Talk to white matrons at the supermarkets, advertising executives at the cappuccino bars, company directors in the boardrooms or farmers' wives in the Transvaal and they all say the same thing: 'He's a wonderful man, isn't he?'

Talk, for that matter, to General Georg Meiring, head of the renamed South African National Defence Force (SANDF). He is a huge Afrikaner who used to play lock forward for the University of the Orange Free State and, until barely 18 months ago, was grossly exceeding his brief by denouncing the African National Congress as a gang of communists and terrorists.

At an informal gathering of senior SANDF officers three weeks ago, the general stood up to speak. 'Gentlemen,' he said, 'I wish to inform you that last night I received a telephone call at my home from the State President, Mr Mandela.' Oozing pride (one officer swore he detected a misty eye), he delivered the punchline: 'He spoke to me for 40 minutes.'

No less proud was Francois Pienaar, captain of the national rugby team, when he received an invitation to meet Mr Mandela at the presidential office in Pretoria's Union Buildings on Friday. Pienaar confided to reporters that he was nervous and in need of advice about how to conduct himself in the presence of the President.

But Mr Mandela rapidly put South Africa's favourite blond pin-up at his ease, saying that he had called him so as to convey personally his congratulations on the splendid victory against England last Saturday, after the hammering the team had received the previous week. Mr Mandela said he hoped to make it to New Zealand to support the side in their next Test series, against the All Blacks. Pienaar replied that by then every player in his team would have memorised the words of South Africa's new joint anthem - the traditional hymn of black liberation, 'Nkosi Sikelel' iAfrika' - and promised that they would sing it from the bottom of their hearts.

Some Afrikaners may frown at Pienaar's promise. There still remains a small group - although it dwindles by the day - that holds to the notion that the 'volk' must have a separate homeland within South Africa's borders, a refuge from the black hordes. Many of these gathered in Pretoria on Thursday for the first sitting of the Volkstaat Council, a constitutionally sanctioned body whose task will be to address Afrikaner fears.

But amazingly - all the more so since the date was 16 June, the anniversary of the 1976 schoolchildren's uprising in Soweto - the man invited to make the inaugural speech was Mr Mandela's Deputy President (and former communist), Thabo Mbeki. He charmed the audience and was received with a warm round of applause. If Mr Mandela himself had been able to make it, the assembled Boers would probably have dropped their demands for a volkstaat by acclamation.

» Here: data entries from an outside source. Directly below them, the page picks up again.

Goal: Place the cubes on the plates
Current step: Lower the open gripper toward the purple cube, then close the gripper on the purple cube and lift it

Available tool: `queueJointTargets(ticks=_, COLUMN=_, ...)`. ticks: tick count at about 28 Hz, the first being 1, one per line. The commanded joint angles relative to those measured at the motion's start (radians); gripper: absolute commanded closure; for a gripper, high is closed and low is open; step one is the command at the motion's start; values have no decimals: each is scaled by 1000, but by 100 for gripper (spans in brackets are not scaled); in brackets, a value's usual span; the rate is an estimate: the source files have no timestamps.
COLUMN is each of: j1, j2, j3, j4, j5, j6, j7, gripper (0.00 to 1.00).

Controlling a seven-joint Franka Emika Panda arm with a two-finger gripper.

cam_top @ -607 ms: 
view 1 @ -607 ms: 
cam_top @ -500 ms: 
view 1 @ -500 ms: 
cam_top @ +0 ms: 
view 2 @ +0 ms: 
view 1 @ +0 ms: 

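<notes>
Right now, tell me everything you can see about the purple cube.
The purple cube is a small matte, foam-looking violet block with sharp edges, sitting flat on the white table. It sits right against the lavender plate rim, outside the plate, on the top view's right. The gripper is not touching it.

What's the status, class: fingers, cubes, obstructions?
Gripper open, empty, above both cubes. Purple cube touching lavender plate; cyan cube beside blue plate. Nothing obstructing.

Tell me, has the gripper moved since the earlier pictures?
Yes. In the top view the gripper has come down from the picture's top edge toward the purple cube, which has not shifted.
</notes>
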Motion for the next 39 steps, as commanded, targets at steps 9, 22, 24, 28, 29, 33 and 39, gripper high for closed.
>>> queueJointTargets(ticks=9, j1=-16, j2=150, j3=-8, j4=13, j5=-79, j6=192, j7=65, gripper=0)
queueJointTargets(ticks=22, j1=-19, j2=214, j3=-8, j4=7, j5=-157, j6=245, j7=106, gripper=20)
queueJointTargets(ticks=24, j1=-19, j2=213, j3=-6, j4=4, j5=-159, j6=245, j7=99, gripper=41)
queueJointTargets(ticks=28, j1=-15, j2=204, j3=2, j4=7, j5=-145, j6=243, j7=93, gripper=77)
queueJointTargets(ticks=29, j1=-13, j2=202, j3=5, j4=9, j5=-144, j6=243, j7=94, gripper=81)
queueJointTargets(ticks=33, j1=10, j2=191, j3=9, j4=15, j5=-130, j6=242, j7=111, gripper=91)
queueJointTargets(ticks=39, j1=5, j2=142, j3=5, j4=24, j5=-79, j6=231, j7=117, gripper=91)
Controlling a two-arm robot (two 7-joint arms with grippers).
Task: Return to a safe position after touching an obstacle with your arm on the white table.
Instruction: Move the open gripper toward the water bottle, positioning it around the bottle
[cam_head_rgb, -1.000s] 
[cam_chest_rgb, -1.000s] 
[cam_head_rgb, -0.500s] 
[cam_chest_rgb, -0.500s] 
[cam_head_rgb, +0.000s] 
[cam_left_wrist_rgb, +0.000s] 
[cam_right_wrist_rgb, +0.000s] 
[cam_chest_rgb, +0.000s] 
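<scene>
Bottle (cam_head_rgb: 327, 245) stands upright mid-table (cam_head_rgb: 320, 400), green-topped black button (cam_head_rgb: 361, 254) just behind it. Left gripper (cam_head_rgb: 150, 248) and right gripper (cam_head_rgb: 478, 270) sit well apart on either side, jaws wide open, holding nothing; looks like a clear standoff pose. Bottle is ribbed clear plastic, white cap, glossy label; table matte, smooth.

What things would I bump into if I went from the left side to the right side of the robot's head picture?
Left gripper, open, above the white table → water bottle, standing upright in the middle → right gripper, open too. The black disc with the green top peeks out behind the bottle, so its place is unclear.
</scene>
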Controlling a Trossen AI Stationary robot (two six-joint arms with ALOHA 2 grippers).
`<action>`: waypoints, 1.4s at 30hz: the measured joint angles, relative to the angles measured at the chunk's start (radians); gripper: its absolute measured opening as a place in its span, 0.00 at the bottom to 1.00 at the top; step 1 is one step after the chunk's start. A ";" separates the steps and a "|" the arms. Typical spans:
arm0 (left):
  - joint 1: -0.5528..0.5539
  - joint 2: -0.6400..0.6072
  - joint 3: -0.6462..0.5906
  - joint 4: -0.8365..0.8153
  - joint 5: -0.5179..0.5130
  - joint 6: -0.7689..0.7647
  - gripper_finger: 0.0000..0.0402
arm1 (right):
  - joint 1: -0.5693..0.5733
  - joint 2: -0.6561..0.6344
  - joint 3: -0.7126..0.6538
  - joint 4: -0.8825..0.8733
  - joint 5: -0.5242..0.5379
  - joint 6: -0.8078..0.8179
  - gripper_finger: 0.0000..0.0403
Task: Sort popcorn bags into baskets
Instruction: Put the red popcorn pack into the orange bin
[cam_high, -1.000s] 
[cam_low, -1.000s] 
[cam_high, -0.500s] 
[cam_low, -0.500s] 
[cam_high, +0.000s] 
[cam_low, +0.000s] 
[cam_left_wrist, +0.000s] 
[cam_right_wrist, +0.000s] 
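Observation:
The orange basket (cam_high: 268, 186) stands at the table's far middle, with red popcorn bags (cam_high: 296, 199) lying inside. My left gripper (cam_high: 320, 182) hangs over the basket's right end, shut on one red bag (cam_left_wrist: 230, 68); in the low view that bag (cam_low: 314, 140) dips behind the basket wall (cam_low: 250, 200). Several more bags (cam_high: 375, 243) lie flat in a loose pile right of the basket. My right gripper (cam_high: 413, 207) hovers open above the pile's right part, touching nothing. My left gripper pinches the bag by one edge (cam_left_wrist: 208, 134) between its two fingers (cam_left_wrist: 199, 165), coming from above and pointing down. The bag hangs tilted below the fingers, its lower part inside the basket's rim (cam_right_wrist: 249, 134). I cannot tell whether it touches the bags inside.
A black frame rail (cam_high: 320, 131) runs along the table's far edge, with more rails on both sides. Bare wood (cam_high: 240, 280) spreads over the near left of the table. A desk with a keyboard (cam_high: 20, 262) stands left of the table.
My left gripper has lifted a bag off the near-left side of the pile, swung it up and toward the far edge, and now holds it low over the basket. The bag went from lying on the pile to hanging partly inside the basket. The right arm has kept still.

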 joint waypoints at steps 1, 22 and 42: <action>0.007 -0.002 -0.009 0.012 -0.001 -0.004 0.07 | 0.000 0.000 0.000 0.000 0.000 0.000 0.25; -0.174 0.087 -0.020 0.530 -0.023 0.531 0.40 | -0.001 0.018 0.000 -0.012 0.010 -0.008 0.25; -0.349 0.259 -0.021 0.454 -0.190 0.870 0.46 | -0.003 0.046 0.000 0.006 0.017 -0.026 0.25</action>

Nowhere has the change in white perceptions of Mr Mandela been chronicled more dramatically than in the Citizen, a Johannesburg daily which, until the elections, had steadfastly maintained a political line not only viscerally critical of the ANC, but also well to the right of F W de Klerk.

On Wednesday the paper commented on the thunderous reception Mr Mandela received at the Organisation of African Unity summit in Tunis, where the South African President felt obliged to remind his audience that he was not 'the Messiah'. The Citizen said it was 'very pleasing' to see 'the respect, almost awe' in which South Africa was now held.

'We take even greater pride in their recognition of President Mandela's stature in the world. He is a great man who towers above other leaders, both at home, in Africa and abroad,' the paper said.

The Citizen, at long last, is getting it right.